What is needed: Lines with "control" in them are to be located in the listing below and copied.
-- Data extracts follows --
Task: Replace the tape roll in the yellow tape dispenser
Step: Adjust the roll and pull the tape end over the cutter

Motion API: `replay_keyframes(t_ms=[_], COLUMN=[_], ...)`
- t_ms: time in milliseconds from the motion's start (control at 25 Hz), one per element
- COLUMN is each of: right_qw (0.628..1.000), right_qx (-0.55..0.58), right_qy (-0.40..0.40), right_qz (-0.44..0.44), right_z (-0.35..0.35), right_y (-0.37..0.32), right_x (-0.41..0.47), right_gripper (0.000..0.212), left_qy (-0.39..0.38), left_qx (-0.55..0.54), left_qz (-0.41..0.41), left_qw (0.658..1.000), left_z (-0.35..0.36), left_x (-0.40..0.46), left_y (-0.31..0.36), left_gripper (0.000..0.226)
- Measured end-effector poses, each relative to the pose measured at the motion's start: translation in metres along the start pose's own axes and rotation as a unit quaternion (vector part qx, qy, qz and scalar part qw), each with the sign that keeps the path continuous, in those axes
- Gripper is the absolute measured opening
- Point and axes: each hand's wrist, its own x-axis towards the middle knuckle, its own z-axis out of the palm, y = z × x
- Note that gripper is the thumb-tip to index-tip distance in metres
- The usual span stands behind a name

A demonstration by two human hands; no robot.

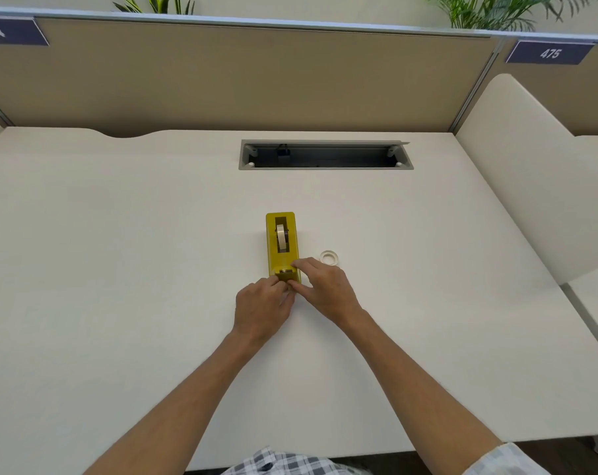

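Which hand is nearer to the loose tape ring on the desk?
Right. The right hand lies just beside the loose tape ring; the left hand is beyond the yellow dispenser's near end.

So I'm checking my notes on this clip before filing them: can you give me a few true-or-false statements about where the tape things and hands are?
1. A tape roll sits in the yellow tape dispenser. True.
2. The clear tape ring lies on the desk left of the dispenser. False: it lies to its right.
3. Both hands are at the dispenser's near end. True: the left hand and right hand meet there.
4. The dispenser lies tipped on its side. False: it stands upright, roll slot facing up.
5. The right hand holds the clear ring. False: the ring lies apart from it.
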Motion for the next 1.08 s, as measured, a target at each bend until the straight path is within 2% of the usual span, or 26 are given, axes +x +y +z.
replay_keyframes(t_ms=[80,200,320,440,760,1080], right_qw=[1.000,0.999,0.999,0.998,0.998,0.999], right_qx=[0.011,0.025,0.038,0.042,0.028,0.008], right_qy=[0.005,0.013,0.019,0.021,0.016,0.035], right_qz=[0.006,0.019,0.030,0.040,0.046,0.040], right_z=[0.000,0.000,0.001,0.001,0.005,0.012], right_y=[0.001,0.000,-0.001,-0.004,-0.005,-0.007], right_x=[0.000,0.000,-0.001,-0.002,-0.001,0.003], right_gripper=[0.035,0.036,0.036,0.035,0.040,0.040], left_qy=[0.017,0.080,0.063,0.013,-0.032,-0.057], left_qx=[-0.029,-0.072,-0.141,-0.152,-0.111,-0.091], left_qz=[-0.007,-0.075,-0.111,-0.071,0.011,0.023], left_qw=[0.999,0.991,0.982,0.986,0.993,0.994], left_z=[-0.003,-0.009,-0.011,-0.011,-0.017,-0.015], left_x=[-0.002,0.002,0.008,0.010,0.013,0.020], left_y=[-0.001,-0.002,-0.010,-0.015,-0.022,-0.028], left_gripper=[0.020,0.024,0.035,0.037,0.032,0.034])
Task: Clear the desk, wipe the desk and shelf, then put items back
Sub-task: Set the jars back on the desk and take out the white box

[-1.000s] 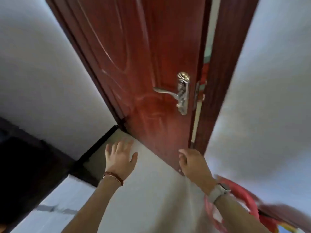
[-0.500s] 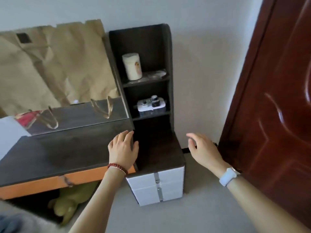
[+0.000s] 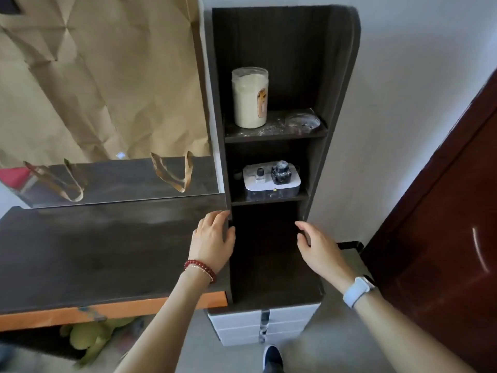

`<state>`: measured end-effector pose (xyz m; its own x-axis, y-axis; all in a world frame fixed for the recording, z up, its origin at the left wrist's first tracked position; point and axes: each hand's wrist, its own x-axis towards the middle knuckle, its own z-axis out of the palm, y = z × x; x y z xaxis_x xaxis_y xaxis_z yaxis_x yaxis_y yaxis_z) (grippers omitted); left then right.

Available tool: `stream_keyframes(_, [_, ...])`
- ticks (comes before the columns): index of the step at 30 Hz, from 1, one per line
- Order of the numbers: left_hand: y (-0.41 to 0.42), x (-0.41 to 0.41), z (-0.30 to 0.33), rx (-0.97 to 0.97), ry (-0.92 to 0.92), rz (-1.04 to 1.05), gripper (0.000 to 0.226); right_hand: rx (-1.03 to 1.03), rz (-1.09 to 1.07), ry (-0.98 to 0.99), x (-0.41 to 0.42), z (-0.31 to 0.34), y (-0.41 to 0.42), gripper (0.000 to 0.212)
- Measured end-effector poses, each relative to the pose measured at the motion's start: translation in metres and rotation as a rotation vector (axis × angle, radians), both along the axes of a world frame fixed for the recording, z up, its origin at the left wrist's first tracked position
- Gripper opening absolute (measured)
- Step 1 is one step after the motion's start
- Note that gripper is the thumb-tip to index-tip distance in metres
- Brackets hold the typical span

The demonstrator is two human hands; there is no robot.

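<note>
A dark wooden desk (image 3: 94, 254) with an orange front edge stands at the left, joined to a tall dark shelf unit (image 3: 338, 76). The upper shelf holds a white jar (image 3: 248, 99) and a crumpled clear wrapper (image 3: 302, 122), with white dust around them. On the middle shelf lies a white box (image 3: 271, 181) carrying a small bottle and a dark ink bottle. My left hand (image 3: 213, 242) hovers open at the desk's right end beside the shelf's side panel. My right hand (image 3: 318, 247) is open in front of the empty lowest compartment. Neither hand holds anything.
Brown paper (image 3: 102, 76) covers the mirror behind the desk, with a bare mirror strip (image 3: 121, 179) below it. White drawers (image 3: 263, 324) sit under the shelf unit. A dark red door (image 3: 443, 224) stands at the right. A green soft toy (image 3: 88, 337) lies under the desk.
My view swung from the door down to the desk and shelf. Both hands have moved closer to the shelf unit, still open and holding nothing.
</note>
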<state>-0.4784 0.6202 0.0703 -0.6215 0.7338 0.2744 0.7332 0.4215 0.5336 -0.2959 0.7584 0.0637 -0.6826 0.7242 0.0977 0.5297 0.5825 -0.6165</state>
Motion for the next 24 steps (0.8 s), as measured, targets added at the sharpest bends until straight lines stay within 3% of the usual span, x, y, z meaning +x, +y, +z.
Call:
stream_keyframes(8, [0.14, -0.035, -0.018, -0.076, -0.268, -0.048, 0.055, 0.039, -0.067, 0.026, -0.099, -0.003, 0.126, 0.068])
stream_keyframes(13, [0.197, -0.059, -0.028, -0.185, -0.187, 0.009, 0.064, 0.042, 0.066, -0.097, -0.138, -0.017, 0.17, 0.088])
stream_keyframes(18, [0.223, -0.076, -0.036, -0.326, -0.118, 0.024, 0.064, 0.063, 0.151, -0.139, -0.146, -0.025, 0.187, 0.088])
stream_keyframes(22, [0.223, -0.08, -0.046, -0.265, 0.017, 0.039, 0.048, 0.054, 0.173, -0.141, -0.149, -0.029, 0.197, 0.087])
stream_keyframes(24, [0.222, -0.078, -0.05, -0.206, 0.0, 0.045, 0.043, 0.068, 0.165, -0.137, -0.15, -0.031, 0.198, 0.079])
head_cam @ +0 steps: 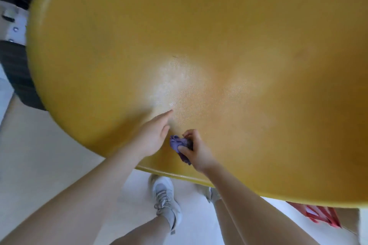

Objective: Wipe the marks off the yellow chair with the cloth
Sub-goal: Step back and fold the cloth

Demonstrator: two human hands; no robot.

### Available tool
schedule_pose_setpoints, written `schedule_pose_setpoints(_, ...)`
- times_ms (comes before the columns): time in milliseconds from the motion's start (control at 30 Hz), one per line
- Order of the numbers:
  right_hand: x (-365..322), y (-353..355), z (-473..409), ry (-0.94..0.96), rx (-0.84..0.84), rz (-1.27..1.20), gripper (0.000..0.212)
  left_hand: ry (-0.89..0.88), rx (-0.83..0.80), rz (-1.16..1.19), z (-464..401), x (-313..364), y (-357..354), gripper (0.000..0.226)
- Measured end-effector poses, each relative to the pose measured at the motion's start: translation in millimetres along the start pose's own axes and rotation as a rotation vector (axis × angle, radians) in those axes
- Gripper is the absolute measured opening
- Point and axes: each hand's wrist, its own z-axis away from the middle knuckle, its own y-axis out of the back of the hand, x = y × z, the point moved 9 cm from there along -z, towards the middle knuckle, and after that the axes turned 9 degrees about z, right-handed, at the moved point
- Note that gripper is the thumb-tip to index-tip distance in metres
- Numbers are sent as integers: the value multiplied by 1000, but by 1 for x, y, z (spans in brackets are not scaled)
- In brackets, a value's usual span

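The yellow chair (199, 36) fills most of the view, its textured seat curving toward a front rim near me. A small dark mark (175, 57) shows at mid-seat above a pale shiny patch. My left hand (153, 135) rests on the seat with its index finger stretched out, the tip touching the surface beside a small pale spot (170, 104). Just to its right, my right hand (194, 148) grips a bunched purple cloth (179, 144) against the seat near the front rim.
Below the rim is a pale floor (49, 155) with my grey-white shoes (166, 199) on it. A dark cabinet or furniture piece (16, 65) stands at the left. A red object (320, 215) lies on the floor at lower right.
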Motion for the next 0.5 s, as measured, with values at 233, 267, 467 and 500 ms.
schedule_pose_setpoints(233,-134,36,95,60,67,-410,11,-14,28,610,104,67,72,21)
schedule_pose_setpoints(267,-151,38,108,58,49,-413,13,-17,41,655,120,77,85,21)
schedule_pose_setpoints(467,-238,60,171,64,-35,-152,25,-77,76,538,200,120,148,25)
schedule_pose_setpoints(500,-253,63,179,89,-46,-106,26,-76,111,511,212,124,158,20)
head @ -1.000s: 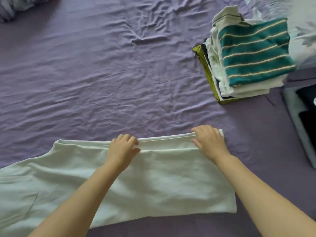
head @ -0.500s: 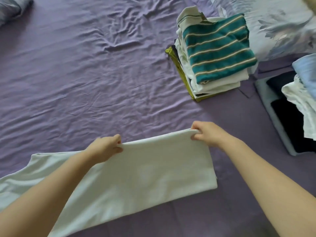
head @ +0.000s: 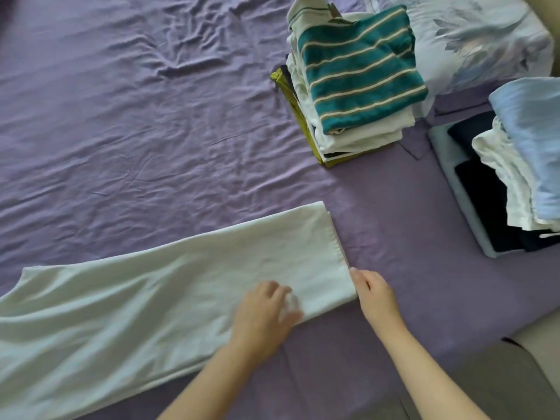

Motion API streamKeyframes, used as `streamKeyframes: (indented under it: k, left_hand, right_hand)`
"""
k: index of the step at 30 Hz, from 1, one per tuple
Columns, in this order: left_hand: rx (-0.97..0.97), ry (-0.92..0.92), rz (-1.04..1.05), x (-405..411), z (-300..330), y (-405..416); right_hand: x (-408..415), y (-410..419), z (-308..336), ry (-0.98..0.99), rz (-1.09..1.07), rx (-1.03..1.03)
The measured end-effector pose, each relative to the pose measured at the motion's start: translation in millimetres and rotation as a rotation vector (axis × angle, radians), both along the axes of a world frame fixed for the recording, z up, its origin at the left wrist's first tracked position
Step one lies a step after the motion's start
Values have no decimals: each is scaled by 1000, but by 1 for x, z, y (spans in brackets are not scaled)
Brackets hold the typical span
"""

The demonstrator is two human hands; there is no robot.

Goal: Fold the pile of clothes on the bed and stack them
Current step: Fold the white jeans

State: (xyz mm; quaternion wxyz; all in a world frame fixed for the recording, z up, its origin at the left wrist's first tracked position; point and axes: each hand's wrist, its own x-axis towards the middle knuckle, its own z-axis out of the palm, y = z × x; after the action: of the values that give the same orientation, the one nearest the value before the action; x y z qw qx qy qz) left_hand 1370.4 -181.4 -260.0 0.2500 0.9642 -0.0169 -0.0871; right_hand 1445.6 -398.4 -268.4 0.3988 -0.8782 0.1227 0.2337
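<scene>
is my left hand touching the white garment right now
Touching. The head view shows the left hand lying flat on the white garment near its right end, fingers blurred.

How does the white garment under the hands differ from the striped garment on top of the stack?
The white garment is plain, and the striped garment is teal with pale stripes. The white one lies long and low on the sheet; the striped one is folded compact and sits on the stack. Both lie flat.
</scene>
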Motion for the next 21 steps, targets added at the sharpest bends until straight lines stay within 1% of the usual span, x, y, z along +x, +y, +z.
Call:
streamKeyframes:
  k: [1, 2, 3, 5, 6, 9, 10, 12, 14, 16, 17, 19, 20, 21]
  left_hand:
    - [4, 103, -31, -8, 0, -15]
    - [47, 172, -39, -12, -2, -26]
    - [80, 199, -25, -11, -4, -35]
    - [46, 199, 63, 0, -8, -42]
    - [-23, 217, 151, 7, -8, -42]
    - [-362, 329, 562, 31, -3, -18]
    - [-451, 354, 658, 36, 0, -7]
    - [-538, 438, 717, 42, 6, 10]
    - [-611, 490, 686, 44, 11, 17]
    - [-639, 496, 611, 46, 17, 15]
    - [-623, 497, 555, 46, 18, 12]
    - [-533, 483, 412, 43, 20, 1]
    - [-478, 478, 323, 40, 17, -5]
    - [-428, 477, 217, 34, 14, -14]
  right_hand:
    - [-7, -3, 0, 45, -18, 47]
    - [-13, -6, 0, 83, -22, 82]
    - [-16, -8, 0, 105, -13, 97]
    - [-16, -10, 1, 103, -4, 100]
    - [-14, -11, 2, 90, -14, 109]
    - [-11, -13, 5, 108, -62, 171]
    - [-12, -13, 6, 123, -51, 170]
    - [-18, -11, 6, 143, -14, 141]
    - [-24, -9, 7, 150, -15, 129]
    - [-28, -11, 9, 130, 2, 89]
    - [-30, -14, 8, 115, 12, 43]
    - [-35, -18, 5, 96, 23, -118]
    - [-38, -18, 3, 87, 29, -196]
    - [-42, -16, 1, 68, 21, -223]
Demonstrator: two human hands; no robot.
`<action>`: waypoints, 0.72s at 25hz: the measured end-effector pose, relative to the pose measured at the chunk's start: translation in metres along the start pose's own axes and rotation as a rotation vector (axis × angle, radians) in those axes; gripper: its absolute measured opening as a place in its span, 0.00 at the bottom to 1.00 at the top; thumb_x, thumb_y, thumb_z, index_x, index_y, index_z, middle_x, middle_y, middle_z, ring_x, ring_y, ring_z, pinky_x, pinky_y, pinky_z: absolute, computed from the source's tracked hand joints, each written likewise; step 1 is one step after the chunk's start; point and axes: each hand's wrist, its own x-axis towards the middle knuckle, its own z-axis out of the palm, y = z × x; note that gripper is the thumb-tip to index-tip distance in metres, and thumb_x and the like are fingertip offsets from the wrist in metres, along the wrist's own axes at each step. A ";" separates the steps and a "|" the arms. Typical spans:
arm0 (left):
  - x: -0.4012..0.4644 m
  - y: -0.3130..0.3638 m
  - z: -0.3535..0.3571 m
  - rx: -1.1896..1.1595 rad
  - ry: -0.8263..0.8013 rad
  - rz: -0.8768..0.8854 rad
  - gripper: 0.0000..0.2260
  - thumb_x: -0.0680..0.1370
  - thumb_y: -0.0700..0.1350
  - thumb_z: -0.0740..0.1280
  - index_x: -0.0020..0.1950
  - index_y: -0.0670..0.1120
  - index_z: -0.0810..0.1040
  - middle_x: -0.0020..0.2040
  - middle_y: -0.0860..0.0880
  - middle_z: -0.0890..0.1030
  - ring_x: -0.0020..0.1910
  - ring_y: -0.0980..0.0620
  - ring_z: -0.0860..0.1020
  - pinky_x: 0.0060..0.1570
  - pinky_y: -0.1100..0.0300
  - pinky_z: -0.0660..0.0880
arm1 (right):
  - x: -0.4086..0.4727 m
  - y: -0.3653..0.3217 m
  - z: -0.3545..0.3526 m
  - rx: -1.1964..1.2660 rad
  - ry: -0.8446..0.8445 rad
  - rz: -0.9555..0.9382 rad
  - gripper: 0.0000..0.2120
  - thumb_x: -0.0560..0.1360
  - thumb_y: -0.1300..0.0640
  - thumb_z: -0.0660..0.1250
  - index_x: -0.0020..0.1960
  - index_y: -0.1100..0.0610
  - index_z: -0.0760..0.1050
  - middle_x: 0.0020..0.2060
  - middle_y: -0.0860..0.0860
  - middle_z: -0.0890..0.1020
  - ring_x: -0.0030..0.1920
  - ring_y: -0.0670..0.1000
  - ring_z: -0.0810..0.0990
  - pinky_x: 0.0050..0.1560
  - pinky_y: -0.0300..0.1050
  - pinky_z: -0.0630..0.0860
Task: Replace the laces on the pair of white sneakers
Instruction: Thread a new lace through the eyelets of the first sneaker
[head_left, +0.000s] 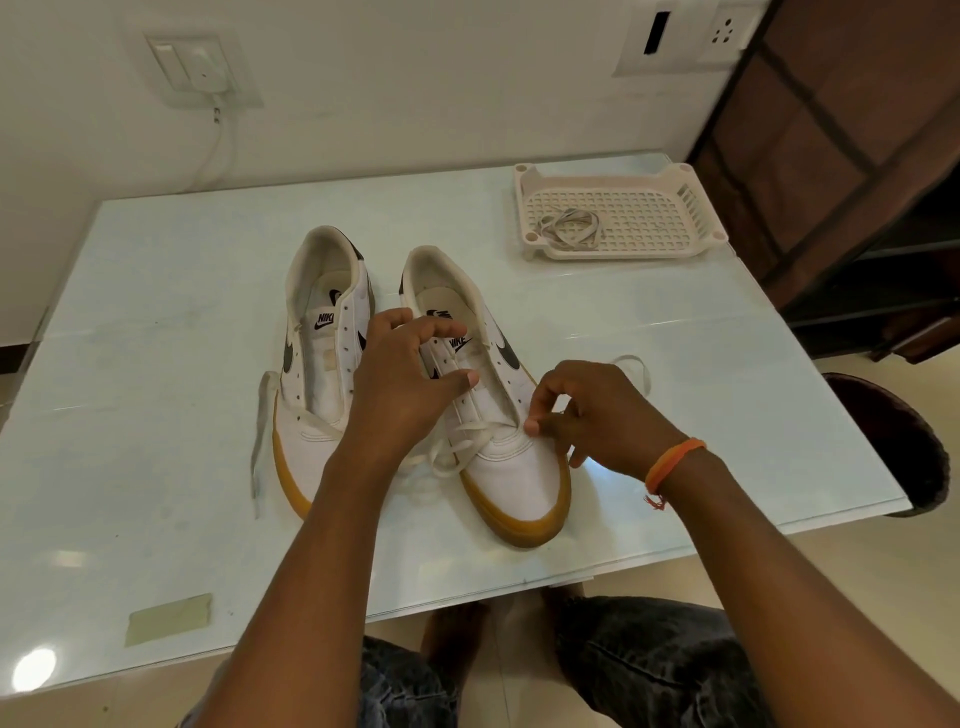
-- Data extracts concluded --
Reply to the exercise:
- t_ms: time in milliseconds from the motion's start (control at 25 Hz), one per element
- times_ms (comes before the columns): time in milliseconds from the motion's start (control at 30 Hz), one per line

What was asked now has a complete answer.